日本武尊と立石

神奈川県平塚市


大昔、日本武尊という人が大勢の兵士を連れ、駿河から相模へやってきた。大山から下を見渡したところ、南のほうの山で光るものがある。不思議に思い、その地・吉沢を訪ねると、人々が吉沢の山の立石という大石を巻いて根城にするおろちに害され困っているのだった。

尊が見た光は、この大蛇の目が光ったところだったのだ。尊は村人の願いを受け、おろちを討つべく山へ入った。すると、白髭の老人が現れ、自分は山の日の宮という神だが、おろちに封じられ里人は害され困っている、と訴えた。土地の神まで困らせるおろちに尊は怒り、立石に向かった。

すると、戻った日の宮を締め付け苦しめているおろちがいた。そこで尊はおろちの先祖・八岐おろちから素戔鳴命が得た剣・天叢雲剣を抜き、斬りかかった。天叢雲剣はおろちたちが見ると目がつぶれるという剣だったので、おろちは驚きあわて、立石の下の穴に潜り込み、二度と出てこなかったという。

でも、おろちは立石を七回り半まわる者がいたら、穴から出てやると思っているので、立石は回ってはいけないといわれている。

『むかしばなし 続・平塚ものがたり』
今泉義廣(稲元屋)より要約

追記

平塚市上吉沢・下吉沢の南西奥に日之宮山とあり、日之宮の石祠があり、近くに立石もある。大日孁貴神を祀るとされるが、イメージは白髭の老爺であったようだ。
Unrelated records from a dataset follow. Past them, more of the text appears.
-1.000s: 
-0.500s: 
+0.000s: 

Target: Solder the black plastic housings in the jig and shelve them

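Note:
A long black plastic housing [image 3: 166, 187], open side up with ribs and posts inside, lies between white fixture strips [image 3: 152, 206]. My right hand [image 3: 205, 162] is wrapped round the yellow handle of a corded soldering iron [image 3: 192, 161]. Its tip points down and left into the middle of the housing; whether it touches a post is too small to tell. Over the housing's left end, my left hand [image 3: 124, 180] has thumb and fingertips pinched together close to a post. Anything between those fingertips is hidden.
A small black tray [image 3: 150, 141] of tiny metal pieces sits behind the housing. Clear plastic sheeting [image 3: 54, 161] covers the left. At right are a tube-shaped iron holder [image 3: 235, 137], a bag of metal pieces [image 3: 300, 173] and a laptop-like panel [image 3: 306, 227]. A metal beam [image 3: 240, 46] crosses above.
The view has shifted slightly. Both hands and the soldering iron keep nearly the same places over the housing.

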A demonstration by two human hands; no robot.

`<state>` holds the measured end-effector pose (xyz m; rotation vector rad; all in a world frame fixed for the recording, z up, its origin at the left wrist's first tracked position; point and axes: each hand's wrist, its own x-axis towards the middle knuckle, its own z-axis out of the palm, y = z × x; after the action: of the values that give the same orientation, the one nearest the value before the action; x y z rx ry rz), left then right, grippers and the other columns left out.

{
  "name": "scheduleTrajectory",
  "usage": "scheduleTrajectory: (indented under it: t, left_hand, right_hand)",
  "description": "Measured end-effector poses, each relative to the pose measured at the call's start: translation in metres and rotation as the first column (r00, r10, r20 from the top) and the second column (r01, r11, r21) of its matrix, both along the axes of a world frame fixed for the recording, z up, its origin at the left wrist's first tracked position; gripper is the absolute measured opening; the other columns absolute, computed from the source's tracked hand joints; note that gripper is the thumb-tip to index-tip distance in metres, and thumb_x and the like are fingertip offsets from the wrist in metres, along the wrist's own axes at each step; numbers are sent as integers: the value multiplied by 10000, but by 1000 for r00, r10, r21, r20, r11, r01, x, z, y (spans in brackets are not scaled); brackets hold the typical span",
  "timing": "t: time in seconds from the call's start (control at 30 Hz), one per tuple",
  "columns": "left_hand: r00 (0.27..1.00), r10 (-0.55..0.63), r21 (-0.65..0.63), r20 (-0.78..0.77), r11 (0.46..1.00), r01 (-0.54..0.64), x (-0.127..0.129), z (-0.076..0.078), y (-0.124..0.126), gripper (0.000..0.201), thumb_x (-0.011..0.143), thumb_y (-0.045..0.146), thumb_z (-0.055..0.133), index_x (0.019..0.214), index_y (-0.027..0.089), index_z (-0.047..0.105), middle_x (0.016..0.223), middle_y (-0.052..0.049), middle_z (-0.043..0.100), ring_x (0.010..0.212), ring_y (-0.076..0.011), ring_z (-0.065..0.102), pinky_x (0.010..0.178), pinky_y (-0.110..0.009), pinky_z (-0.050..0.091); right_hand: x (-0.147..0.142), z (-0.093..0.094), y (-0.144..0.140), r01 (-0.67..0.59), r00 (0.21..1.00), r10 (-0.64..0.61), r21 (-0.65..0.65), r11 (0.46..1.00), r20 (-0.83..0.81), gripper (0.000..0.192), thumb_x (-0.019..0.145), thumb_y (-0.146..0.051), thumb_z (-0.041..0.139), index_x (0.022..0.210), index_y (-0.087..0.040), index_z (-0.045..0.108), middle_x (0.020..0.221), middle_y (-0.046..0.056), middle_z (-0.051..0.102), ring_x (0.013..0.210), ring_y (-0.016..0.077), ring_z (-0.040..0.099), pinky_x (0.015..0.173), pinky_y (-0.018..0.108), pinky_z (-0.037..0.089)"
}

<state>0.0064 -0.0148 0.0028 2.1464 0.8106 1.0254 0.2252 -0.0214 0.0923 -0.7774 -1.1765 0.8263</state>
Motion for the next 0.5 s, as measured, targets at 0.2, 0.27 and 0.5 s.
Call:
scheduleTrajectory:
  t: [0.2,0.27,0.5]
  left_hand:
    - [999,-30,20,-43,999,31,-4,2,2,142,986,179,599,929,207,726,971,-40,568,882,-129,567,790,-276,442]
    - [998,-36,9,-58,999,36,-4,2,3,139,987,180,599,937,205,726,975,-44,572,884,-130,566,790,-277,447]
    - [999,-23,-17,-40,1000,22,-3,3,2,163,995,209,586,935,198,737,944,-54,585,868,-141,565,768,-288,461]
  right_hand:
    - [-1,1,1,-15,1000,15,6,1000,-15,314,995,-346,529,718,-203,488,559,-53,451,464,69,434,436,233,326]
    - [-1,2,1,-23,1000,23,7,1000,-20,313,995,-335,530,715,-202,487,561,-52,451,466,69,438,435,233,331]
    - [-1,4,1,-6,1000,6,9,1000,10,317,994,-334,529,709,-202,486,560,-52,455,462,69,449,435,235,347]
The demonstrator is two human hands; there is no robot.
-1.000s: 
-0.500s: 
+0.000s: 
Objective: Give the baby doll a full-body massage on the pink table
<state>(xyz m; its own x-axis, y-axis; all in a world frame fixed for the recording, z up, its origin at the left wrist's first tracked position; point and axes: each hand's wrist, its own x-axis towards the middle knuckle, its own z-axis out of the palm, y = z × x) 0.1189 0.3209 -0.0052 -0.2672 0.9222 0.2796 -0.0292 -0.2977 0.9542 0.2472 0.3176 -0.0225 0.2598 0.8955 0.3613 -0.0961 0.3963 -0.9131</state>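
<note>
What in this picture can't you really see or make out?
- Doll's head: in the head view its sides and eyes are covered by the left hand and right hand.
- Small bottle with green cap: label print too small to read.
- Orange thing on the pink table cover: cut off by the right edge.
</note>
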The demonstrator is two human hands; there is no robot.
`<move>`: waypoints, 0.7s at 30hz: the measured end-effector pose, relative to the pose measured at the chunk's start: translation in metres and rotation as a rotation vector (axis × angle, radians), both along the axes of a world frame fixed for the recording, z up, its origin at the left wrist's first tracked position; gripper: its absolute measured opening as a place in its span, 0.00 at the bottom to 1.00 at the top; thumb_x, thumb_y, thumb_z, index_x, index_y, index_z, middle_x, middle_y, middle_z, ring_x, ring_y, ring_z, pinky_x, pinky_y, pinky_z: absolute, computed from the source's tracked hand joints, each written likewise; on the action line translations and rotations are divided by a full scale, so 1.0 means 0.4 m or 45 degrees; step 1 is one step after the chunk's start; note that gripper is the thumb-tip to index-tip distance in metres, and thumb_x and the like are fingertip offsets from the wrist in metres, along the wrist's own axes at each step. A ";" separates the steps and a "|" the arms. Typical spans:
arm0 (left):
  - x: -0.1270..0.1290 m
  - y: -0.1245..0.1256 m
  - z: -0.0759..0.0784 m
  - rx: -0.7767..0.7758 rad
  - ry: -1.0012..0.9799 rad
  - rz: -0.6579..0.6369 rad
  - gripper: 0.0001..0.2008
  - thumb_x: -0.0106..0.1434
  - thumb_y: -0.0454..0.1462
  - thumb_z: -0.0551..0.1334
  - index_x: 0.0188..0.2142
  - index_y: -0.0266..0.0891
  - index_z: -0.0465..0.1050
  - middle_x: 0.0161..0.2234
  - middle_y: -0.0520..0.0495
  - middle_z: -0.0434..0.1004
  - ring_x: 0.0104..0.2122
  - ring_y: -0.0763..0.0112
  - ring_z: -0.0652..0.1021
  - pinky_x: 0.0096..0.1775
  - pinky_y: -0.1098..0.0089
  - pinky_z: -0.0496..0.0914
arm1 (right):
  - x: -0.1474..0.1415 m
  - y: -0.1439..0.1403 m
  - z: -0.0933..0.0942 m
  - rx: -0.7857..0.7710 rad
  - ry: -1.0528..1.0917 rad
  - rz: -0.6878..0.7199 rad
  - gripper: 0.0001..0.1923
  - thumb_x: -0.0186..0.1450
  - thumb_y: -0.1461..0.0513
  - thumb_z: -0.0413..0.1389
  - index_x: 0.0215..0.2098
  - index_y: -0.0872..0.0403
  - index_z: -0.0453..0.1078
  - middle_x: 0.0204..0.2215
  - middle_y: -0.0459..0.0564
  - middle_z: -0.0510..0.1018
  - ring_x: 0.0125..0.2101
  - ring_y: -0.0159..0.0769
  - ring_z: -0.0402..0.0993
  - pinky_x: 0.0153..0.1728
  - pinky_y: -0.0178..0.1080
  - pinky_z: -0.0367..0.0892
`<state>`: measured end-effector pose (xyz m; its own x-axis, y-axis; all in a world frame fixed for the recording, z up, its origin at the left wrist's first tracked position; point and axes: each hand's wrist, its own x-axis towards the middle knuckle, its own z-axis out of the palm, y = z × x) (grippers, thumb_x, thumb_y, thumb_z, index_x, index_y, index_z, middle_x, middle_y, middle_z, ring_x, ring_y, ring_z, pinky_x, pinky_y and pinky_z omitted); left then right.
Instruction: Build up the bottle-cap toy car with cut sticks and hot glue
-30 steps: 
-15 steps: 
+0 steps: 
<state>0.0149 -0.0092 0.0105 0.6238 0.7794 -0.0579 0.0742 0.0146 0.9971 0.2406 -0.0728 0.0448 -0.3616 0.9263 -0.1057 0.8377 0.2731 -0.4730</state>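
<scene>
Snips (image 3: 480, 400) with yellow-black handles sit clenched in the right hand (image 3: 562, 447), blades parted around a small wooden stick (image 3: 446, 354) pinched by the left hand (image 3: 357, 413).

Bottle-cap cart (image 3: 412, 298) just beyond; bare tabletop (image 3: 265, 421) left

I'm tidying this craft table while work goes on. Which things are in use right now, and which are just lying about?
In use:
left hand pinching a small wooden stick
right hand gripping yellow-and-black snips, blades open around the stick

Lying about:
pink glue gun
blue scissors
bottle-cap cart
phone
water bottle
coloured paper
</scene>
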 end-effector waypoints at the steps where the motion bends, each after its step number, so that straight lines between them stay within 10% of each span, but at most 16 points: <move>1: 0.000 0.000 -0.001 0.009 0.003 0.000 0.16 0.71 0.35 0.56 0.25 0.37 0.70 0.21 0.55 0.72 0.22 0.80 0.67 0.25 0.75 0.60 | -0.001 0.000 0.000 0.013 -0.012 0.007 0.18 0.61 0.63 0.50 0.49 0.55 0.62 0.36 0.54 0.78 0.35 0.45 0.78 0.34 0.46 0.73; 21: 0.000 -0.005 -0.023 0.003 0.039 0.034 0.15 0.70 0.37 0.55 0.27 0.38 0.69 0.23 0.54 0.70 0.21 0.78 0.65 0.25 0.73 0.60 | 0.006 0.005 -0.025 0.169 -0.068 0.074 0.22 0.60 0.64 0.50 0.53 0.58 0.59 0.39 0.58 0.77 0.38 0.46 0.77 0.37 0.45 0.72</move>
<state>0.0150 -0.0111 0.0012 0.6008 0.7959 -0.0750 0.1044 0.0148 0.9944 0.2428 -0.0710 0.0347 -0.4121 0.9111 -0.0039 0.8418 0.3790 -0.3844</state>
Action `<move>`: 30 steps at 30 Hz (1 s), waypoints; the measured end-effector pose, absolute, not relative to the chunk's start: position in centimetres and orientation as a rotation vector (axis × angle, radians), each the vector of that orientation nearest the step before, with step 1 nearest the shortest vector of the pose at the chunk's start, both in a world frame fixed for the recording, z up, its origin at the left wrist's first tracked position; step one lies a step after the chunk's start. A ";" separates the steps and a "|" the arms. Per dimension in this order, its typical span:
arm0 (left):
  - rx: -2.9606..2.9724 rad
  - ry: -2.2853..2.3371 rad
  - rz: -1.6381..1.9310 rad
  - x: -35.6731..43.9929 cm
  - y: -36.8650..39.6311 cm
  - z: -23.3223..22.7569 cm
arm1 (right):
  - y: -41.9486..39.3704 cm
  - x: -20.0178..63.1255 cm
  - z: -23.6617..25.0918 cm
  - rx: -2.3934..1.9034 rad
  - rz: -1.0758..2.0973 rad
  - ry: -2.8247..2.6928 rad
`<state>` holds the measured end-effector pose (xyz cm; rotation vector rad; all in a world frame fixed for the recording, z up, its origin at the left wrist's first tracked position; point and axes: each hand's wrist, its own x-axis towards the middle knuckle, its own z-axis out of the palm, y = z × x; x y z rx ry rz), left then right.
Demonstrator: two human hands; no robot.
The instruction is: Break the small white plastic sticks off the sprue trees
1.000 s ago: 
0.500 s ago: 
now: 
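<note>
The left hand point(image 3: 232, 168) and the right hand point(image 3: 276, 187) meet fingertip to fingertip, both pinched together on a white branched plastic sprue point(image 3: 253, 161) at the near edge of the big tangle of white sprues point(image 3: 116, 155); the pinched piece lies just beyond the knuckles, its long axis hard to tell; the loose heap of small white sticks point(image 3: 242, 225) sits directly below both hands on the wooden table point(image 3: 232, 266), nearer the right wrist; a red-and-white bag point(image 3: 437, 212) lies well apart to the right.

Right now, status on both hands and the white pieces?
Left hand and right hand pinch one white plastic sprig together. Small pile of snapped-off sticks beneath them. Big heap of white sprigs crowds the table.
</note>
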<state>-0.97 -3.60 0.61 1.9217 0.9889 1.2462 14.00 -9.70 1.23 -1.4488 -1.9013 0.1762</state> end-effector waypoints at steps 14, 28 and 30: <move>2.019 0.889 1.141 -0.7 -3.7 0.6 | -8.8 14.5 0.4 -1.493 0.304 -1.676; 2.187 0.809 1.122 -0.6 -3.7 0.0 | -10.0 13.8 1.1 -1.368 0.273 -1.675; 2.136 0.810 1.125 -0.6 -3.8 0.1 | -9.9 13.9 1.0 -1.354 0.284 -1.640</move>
ここから秦野のほうにかけて、日本武尊伝説がよくあるが、秦野のほうは御嶽神社が尊を祀るとなって以降、近世以降語られたものと思われ、吉沢も上下双方祀る八剱神社が尊を祀るとなってこういった伝説が語られるようになったのだろうと思われる。

ただ、立石(尊の腰掛石との話もある)は下部がT字に割れ、いかにも要石的な雰囲気を持つ石であり、その下に大蛇が逃げ込み出てくる機会をうかがっているというのは見逃せない(近く「ゆるぎの丘」というのは餘綾のことだろうが)。

なお、日本武尊が蛇を石下に封じるという似たところのある話が、房総半島東京湾側に見える(「貝渕の日枝神社伝説」)。尊の伝説はどこも多分に「平定」の色合いを帯びるが、それらもそうだ。

さらに、八剱神社絡みと見るなら、信州のほうに目を向けたいが、釜無川から立場川を遡るあたりに、尊の大蛇討伐で地名の由来を語る地域がある(「釜無川ぞいの地名縁起」)。そちらも併せ見ておかれたい。